No pictures, nothing altered: return the data below.
##############################
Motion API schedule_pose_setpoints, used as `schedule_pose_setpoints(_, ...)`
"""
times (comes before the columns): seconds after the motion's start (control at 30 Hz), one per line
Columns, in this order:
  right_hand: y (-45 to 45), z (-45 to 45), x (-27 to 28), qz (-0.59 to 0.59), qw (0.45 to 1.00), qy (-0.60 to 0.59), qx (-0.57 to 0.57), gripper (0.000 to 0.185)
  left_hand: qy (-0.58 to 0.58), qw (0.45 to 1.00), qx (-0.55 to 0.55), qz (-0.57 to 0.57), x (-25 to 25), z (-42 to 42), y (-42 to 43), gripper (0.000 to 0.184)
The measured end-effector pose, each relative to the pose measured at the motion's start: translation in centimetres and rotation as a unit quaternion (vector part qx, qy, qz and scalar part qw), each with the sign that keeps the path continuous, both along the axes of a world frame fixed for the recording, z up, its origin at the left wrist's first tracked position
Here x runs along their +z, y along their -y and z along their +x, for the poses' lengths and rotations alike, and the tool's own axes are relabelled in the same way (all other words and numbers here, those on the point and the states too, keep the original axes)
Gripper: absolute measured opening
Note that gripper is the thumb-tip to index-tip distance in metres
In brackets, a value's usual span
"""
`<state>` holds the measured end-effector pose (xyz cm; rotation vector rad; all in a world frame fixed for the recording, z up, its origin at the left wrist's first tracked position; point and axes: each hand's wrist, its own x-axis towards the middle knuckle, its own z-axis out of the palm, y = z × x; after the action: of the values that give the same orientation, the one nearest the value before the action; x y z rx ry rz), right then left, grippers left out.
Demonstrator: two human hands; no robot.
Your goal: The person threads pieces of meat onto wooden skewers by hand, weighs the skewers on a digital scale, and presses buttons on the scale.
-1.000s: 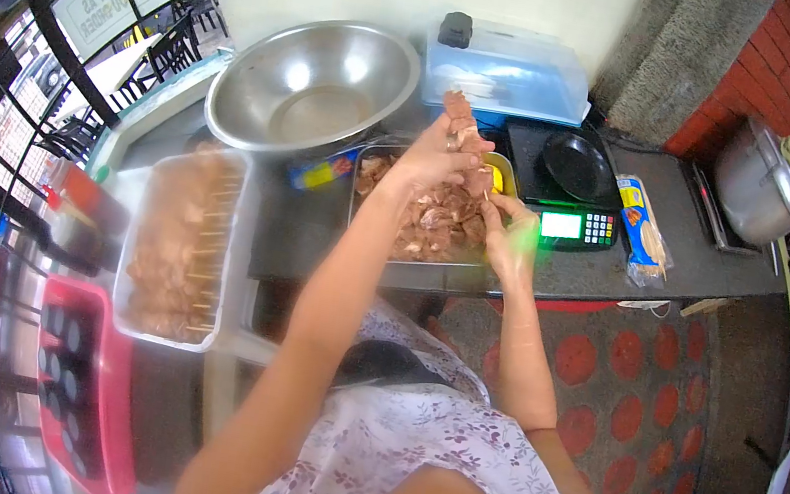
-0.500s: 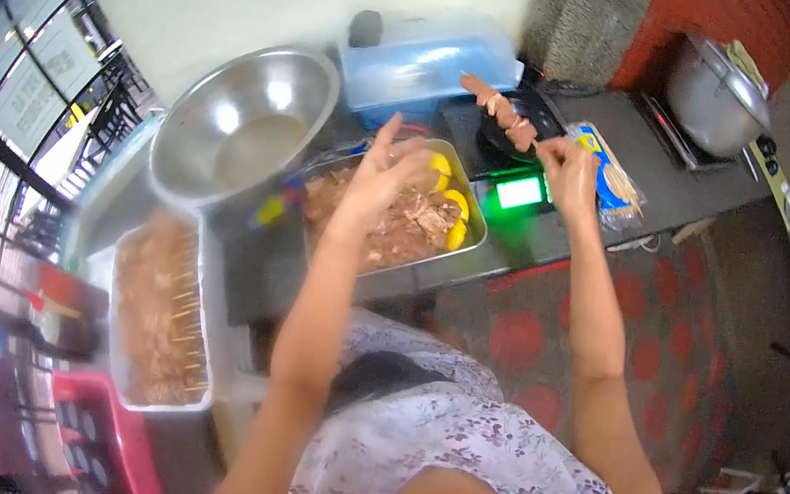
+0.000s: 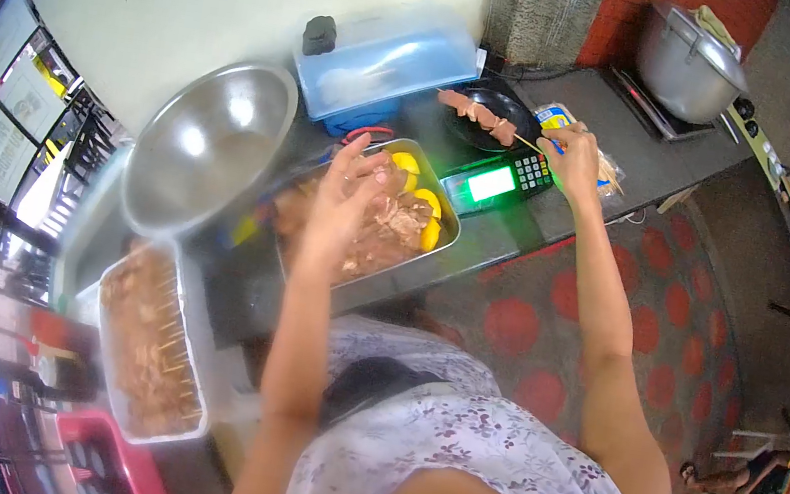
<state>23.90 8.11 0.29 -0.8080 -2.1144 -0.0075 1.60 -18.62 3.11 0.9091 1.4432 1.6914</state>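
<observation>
My right hand (image 3: 572, 161) pinches the bare end of a meat skewer (image 3: 477, 117). Its threaded pieces lie over the round black plate (image 3: 526, 116) of a digital scale with a lit green display (image 3: 491, 185); whether they touch the plate I cannot tell. Above a metal tray (image 3: 454, 233) my left hand (image 3: 347, 190) is raised, fingers apart and slightly blurred, with nothing in it. Under that hand the tray holds raw sliced meat (image 3: 379, 250) and yellow pieces (image 3: 431, 217) along its right side.
Left of the tray stands a big steel bowl (image 3: 219, 136). A white tray (image 3: 200, 412) of finished skewers lies nearer me. Behind are a blue lidded container (image 3: 390, 69) and, at the right, a pot (image 3: 693, 67). A pack of sticks (image 3: 555, 116) lies beyond my right hand.
The view has shifted, so the counter sits farther left. The skewer is more level over the scale plate, with more bare stick showing by my right hand. My left hand stays over the tray.
</observation>
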Motion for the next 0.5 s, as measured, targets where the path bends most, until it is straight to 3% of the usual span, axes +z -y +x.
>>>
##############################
▶ **Output for this exercise**:
Motion API schedule_pose_setpoints, used as `schedule_pose_setpoints(_, ...)`
"""
times (comes before the columns): seconds after the motion's start (control at 30 Hz), one per line
Columns, in this order:
  right_hand: y (-45 to 45), z (-45 to 45), x (-27 to 28), qz (-0.59 to 0.59), qw (0.45 to 1.00), qy (-0.60 to 0.59), qx (-0.57 to 0.57), gripper (0.000 to 0.185)
  left_hand: qy (-0.58 to 0.58), qw (0.45 to 1.00), qx (-0.55 to 0.55), qz (-0.57 to 0.57), x (-25 to 25), z (-42 to 42), y (-42 to 43), gripper (0.000 to 0.184)
The measured end-effector pose, each relative to the pose measured at the motion's start: translation in centimetres and rotation as a unit quaternion (vector part qx, qy, qz and scalar part qw), each with the sign that keeps the path continuous, both along the axes of a world frame fixed for the recording, z up, its origin at the left wrist's first tracked position
Here x runs along their +z, y along their -y and z along their +x, for the poses' lengths and rotations alike, and the tool's own axes are relabelled in the same way (all other words and numbers here, those on the point and the states too, keep the original axes)
Gripper: absolute measured opening
Note that gripper is the thumb-tip to index-tip distance in metres
In brackets, a value's usual span
"""
`<state>` holds the measured end-effector pose (xyz cm; rotation vector rad; all in a world frame fixed for the recording, z up, its origin at the left wrist's first tracked position; point and axes: each hand's wrist, its own x-axis towards the middle knuckle, its own z-axis out of the palm, y = z × x; after the action: of the values that give the same orientation, the one nearest the value before the action; x y z rx ry rz), right then left, grippers left out.
Demonstrator: two human hands; no robot.
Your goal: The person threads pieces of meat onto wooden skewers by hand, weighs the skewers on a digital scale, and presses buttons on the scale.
-1.000s: 
-0.500s: 
+0.000s: 
<state>23.90 8.11 0.29 -0.8080 -2.1144 -0.0075 1.60 -18.62 3.11 0.9091 1.4432 1.6914</state>
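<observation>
My right hand (image 3: 572, 161) pinches the bare end of a meat skewer (image 3: 477, 117). Its threaded pieces lie over the round black plate (image 3: 526, 116) of a digital scale with a lit green display (image 3: 491, 185); whether they touch the plate I cannot tell. Above a metal tray (image 3: 454, 233) my left hand (image 3: 347, 190) is raised, fingers apart and slightly blurred, with nothing in it. Under that hand the tray holds raw sliced meat (image 3: 379, 250) and yellow pieces (image 3: 431, 217) along its right side.
Left of the tray stands a big steel bowl (image 3: 219, 136). A white tray (image 3: 200, 412) of finished skewers lies nearer me. Behind are a blue lidded container (image 3: 390, 69) and, at the right, a pot (image 3: 693, 67). A pack of sticks (image 3: 555, 116) lies beyond my right hand.
The view has shifted, so the counter sits farther left. The skewer is more level over the scale plate, with more bare stick showing by my right hand. My left hand stays over the tray.
</observation>
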Motion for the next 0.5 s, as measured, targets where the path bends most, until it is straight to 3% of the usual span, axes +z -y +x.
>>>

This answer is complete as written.